4
votes

I am trying to use scikit-learn 0.12.1 to:

  1. train a LogisticRegression classifier
  2. evaluate the classifer on held out validation data
  3. feed new data to this classifier and retrieve the 5 most probable labels for each observation

Sklearn makes all of this very easy except for one peculiarity. There is no guarantee that every possible label will occur in the data used to fit my classifier. There are hundreds of possible labels and some of them have not occurred in the training data available.

This results in 2 problems:

  1. The label vectorizer doesn't recognize previously unseen labels when they occur in the validation data. This is easily fixed by fitting the labeler to the set of possible labels but it exacerbates problem 2.
  2. The output of the predict_proba method of the LogisticRegression classifier is an [n_samples, n_classes] array, where n_classes consists only of the classes seen in the training data. This means running argsort on the predict_proba array no longer provides values that directly map to the label vectorizer's vocabulary.

My question is, what's the best way to force the classifier to recognize the full set of possible classes, even when some of them don't occur in the training data? Obviously it will have trouble learning about labels it has never seen data for, but 0's are perfectly useable in my situation.

3

3 Answers

8
votes

Here's a workaround. Make sure you have a list of all classes called all_classes. Then, if clf is your LogisticRegression classifier,

from itertools import repeat

# determine the classes that were not present in the training set;
# the ones that were are listed in clf.classes_.
classes_not_trained = set(clf.classes_).symmetric_difference(all_classes)

# the order of classes in predict_proba's output matches that in clf.classes_.
prob = clf.predict_proba(test_samples)
for row in prob:
    prob_per_class = (zip(clf.classes_, prob)
                    + zip(classes_not_trained, repeat(0.)))

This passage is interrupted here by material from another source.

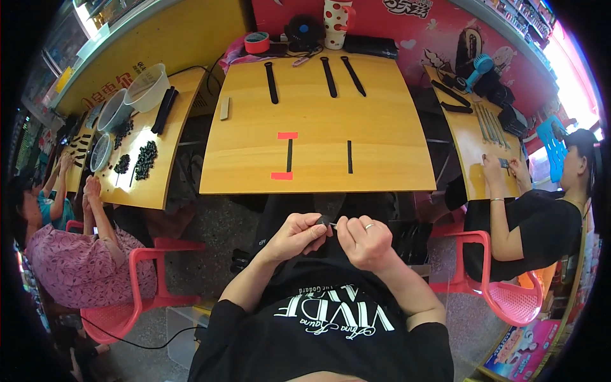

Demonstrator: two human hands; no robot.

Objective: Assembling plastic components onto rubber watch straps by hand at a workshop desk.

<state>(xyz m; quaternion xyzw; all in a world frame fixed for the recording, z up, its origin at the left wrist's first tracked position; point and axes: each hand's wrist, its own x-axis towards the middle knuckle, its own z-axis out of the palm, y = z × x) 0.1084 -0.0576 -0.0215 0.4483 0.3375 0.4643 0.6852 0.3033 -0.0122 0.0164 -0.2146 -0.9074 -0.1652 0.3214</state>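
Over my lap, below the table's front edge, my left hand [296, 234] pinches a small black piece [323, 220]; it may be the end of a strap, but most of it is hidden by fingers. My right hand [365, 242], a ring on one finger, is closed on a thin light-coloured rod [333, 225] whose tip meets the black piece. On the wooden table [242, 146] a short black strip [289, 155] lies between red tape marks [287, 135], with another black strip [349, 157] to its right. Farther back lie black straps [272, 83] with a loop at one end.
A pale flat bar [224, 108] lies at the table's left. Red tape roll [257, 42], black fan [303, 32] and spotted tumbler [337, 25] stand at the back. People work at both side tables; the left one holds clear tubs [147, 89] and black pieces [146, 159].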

produces a list of (cls, prob) pairs.

3
votes

If what you want is an array like that returned by predict_proba, but with columns corresponding to sorted all_classes, how about:

all_classes = numpy.array(sorted(all_classes))
# Get the probabilities for learnt classes
prob = clf.predict_proba(test_samples)
# Create the result matrix, where all values are initially zero
new_prob = numpy.zeros((prob.shape[0], all_classes.size))
# Set the columns corresponding to clf.classes_
new_prob[:, all_classes.searchsorted(clf.classes_)] = prob
2
votes

Building on larsman's excellent answer, I ended up with this:

from itertools import repeat
import numpy as np

# determine the classes that were not present in the training set;
# the ones that were are listed in clf.classes_.
classes_not_trained = set(clf.classes_).symmetric_difference(all_classes)

# the order of classes in predict_proba's output matches that in clf.classes_.
prob = clf.predict_proba(test_samples)
new_prob = []
for row in prob:
    prob_per_class = zip(clf.classes_, prob) + zip(classes_not_trained, repeat(0.))
    # put the probabilities in class order
    prob_per_class = sorted(prob_per_class)
    new_prob.append(i[1] for i in prob_per_class)
new_prob = np.asarray(new_prob)

new_prob is an [n_samples, n_classes] array just like the output from predict_proba, except now it includes 0 probabilities for the previously unseen classes.